Transcribe everything in the listing below exactly, except the pictures.

=== Begin Enclosure ===

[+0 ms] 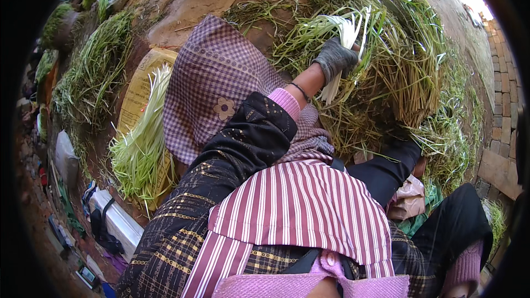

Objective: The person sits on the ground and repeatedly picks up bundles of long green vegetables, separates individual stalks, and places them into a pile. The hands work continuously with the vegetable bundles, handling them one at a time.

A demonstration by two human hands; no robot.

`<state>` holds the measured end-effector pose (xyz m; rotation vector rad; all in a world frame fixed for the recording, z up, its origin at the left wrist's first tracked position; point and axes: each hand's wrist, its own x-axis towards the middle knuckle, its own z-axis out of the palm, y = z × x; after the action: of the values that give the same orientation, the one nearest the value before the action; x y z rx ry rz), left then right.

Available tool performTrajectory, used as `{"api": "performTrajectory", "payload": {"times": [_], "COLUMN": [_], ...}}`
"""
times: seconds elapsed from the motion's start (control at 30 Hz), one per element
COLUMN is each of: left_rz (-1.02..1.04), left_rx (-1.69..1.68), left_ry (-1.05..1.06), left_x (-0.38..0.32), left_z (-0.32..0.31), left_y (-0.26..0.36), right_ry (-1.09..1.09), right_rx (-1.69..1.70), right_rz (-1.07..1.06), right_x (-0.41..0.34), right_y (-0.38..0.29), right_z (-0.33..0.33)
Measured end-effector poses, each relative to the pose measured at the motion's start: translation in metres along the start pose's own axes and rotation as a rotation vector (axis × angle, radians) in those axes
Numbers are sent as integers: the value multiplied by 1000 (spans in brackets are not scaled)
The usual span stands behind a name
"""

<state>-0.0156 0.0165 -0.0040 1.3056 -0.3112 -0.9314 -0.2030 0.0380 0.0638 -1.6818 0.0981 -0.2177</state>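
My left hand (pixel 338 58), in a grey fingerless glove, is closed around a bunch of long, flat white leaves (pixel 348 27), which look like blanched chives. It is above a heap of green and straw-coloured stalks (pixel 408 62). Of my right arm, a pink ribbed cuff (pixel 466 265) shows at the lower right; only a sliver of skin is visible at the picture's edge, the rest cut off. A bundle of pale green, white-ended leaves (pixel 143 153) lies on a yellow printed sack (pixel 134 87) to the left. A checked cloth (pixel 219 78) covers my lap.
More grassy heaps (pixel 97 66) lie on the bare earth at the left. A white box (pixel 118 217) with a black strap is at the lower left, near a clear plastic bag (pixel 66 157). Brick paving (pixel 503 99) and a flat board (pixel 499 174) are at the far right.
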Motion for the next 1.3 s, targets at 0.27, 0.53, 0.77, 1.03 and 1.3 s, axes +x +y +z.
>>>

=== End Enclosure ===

RESPONSE TO THE TASK:
[+0 ms] 

Objective: The person sits on the ground and repeatedly picks up bundles of long green vegetables, separates individual stalks, and places them into a pile. The hands work continuously with the vegetable bundles, handling them one at a time.

A demonstration by two human hands; no robot.

`<state>` holds the measured end-effector pose (xyz m; rotation vector rad; all in a world frame fixed for the recording, z up, its origin at the left wrist's first tracked position; point and axes: each hand's wrist, its own x-axis towards the middle knuckle, its own z-axis out of the palm, y = z × x; after the action: of the values that give the same orientation, the one nearest the value before the action; x y z rx ry rz), left then right.

Available tool performTrajectory, used as `{"api": "performTrajectory", "payload": {"times": [_], "COLUMN": [_], ...}}`
"""
times: seconds elapsed from the motion's start (control at 30 Hz), one per element
COLUMN is each of: left_rz (-1.02..1.04), left_rx (-1.69..1.68), left_ry (-1.05..1.06), left_x (-0.38..0.32), left_z (-0.32..0.31), left_y (-0.26..0.36), right_ry (-1.09..1.09), right_rx (-1.69..1.70), right_rz (-1.07..1.06), right_x (-0.41..0.34), right_y (-0.38..0.29), right_z (-0.33..0.33)
Measured end-effector poses, each relative to the pose measured at the motion's start: translation in metres along the start pose's own axes and rotation as a rotation vector (axis × angle, radians) in those axes
Numbers are sent as integers: the value multiplied by 1000 (spans in brackets are not scaled)
The usual span stands behind a name
"""

<state>-0.0156 0.0165 -0.0040 1.3056 -0.3112 -0.9314 -0.2030 0.0380 0.0638 -1.6818 0.0981 -0.2177</state>
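My left hand (pixel 338 58), in a grey fingerless glove, is closed around a bunch of long, flat white leaves (pixel 348 27), which look like blanched chives. It is above a heap of green and straw-coloured stalks (pixel 408 62). Of my right arm, a pink ribbed cuff (pixel 466 265) shows at the lower right; only a sliver of skin is visible at the picture's edge, the rest cut off. A bundle of pale green, white-ended leaves (pixel 143 153) lies on a yellow printed sack (pixel 134 87) to the left. A checked cloth (pixel 219 78) covers my lap.
More grassy heaps (pixel 97 66) lie on the bare earth at the left. A white box (pixel 118 217) with a black strap is at the lower left, near a clear plastic bag (pixel 66 157). Brick paving (pixel 503 99) and a flat board (pixel 499 174) are at the far right.
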Motion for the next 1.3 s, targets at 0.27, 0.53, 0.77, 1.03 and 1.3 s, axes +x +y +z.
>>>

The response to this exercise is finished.